Hillary Clinton is lucky that she doesn’t throw her back out with all the flip-flopping she’s been doing.
The Democratic frontrunner appeared on The Late Show Tuesday where she discussed her birthday, television that she watches with Bill when he’s not with his alleged mistress “the energizer bunny,” and how she’s changed her view on the big banks.
She said the middle class does better when a Democrat was in the White House, saying the former President Bill Clinton left the economy in great shape and former President George W. Bush wrecked it.
Fact is that Bush inherited a weak economy because of the dot com crash from Bill, but facts have never been Hillary’s strong point.
Colbert asked her if she was running for her husband’s third term to which she said, “No, I’m running for my first term.”
Hillary mentioned several positions that she supports in order to improve the middle class including raising taxes on the wealthy, raising minimum wage, and reforming Wall Street. Her position on the later sounded a lot more like Sen. Bernie Sanders (I-Vt.) than herself when she was a senator.
“We don’t just have big banks in our economy that pull a lot of strings and make a lot of decisions,” Clinton continued. “Look at what happened in 08′, we had a big insurance company that had to be bailed out, we had an investment bank–Lehman Brothers that failed. We have to look at the whole financial system.”

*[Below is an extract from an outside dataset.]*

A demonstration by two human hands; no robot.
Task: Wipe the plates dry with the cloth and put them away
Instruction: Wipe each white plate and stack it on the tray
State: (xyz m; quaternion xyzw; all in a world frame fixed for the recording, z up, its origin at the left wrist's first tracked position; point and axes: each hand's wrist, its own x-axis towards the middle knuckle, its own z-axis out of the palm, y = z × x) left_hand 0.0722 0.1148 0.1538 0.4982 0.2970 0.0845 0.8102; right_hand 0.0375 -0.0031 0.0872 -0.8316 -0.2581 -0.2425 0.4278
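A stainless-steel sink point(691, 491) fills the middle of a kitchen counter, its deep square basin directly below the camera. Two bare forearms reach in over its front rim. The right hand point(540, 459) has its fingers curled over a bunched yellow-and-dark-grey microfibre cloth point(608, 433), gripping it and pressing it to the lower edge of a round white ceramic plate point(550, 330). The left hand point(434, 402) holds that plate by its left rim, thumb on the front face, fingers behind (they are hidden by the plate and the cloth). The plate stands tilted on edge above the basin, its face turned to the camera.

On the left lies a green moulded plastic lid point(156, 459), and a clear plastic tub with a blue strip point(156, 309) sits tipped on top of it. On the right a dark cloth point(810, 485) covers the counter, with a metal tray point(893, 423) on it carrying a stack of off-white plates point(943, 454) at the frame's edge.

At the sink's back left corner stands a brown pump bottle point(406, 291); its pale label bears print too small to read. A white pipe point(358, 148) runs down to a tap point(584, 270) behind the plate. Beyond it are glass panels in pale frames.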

The late night host then asked her is she would let the big banks fail this time.
“Yes, yes, yes, yes, yes, yes,” Clinton said. “First of all under Dodd-Frank that is what will happen because we now have stress tests, and I’m going to impose a risk feee on the big banks if they engage in risky behavior. They have to know, their shareholders have to know, that yes they will fail.”

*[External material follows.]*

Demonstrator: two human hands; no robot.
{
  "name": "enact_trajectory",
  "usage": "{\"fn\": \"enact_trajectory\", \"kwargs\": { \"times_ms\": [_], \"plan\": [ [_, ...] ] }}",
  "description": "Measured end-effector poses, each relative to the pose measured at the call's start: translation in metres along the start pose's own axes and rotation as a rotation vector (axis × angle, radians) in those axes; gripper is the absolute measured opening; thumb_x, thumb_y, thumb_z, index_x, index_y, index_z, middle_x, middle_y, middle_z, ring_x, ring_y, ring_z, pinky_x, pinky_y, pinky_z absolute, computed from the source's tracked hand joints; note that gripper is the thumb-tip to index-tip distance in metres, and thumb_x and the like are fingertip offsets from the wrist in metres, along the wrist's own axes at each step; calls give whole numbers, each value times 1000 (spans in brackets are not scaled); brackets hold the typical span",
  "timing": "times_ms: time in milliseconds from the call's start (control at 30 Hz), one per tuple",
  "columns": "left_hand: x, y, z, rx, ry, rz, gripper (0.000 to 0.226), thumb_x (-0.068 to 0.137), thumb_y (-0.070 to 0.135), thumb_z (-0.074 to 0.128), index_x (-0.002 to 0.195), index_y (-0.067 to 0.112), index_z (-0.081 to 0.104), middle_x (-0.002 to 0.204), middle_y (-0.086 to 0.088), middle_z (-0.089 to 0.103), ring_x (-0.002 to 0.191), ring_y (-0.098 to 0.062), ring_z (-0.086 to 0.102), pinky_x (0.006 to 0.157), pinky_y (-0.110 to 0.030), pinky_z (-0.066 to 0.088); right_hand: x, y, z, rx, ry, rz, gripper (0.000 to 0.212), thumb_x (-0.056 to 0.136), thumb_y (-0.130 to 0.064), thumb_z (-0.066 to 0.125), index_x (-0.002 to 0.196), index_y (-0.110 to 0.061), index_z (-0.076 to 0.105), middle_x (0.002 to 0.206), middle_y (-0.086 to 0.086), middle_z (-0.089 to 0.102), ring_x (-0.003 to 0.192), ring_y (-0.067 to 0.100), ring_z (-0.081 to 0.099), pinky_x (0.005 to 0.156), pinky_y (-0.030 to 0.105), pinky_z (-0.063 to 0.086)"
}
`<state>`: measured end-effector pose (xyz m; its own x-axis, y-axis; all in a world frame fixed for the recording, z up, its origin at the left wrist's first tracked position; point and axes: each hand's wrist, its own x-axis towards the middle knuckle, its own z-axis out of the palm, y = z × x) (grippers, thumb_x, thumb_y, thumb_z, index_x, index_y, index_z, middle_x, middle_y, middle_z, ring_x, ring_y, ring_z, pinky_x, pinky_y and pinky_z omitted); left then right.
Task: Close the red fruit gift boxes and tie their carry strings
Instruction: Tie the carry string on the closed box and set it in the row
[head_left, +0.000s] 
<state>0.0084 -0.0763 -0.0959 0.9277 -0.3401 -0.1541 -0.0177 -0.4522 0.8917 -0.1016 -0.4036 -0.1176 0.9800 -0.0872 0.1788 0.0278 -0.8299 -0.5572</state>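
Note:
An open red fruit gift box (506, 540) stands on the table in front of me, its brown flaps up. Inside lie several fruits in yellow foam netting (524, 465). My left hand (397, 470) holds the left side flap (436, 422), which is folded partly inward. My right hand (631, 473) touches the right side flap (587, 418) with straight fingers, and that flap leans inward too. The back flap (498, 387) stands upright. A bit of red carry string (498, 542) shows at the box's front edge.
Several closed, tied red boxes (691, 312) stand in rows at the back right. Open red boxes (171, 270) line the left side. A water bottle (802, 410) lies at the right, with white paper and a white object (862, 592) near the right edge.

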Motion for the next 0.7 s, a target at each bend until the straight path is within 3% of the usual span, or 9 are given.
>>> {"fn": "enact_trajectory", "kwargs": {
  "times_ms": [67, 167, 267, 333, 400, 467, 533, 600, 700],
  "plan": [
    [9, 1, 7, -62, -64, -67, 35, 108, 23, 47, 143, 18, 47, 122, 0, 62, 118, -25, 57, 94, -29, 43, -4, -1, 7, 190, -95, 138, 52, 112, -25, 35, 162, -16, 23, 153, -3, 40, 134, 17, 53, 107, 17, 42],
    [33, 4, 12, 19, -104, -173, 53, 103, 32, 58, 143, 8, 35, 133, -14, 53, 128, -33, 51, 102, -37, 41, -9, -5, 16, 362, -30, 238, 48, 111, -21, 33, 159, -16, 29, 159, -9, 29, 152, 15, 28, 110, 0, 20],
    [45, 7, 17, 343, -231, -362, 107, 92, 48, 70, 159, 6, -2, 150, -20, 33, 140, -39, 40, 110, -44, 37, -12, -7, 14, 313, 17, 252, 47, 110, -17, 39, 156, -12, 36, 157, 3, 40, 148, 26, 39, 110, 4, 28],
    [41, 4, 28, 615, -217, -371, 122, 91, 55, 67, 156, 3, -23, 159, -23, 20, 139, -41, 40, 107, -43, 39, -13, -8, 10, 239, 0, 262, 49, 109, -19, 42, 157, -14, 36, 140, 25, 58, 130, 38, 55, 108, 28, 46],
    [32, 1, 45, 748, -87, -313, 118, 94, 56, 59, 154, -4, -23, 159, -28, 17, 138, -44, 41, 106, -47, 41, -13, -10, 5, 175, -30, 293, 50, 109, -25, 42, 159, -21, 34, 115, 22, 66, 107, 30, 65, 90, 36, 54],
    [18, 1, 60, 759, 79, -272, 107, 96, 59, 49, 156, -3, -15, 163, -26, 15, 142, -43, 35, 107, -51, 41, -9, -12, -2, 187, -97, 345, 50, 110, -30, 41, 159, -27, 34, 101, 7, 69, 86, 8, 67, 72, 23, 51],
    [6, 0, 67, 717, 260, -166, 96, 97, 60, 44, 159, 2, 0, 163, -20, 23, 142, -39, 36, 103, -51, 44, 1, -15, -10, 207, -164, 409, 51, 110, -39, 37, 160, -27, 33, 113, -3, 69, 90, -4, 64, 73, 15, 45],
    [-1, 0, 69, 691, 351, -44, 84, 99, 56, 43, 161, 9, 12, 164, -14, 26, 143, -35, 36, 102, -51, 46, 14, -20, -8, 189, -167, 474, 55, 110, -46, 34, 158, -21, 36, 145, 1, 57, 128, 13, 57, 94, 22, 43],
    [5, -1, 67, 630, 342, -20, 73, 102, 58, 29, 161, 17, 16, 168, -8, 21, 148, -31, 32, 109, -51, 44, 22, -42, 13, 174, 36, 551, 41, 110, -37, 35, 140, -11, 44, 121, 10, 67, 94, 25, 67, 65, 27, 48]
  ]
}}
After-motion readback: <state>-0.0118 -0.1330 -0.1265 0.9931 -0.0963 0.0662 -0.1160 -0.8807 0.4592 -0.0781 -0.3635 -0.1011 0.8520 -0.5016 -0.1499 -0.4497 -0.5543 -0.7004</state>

She also said that banks that are too big to fail may have to be broken up.
In 2008 on the Senate floor, then Sen. Hillary Clinton voted in favor of the bank bailout and stated it was necessary.
“We are here in some respects because we failed to tackle a home mortgage crisis and now we are facing a market crisis, if we fail to tackle the market crisis we risk an even deeper economic crisis. I don’t think any of us want to see irresponsibility on Wall Street compounded by ineffectiveness in Washington, that’s why we must act, even as we do so with regret and reservations because we have little choice,” Hillary said on the Senate floor in 2008.
Sanders voted against the bank bailout, Hillary voted for it.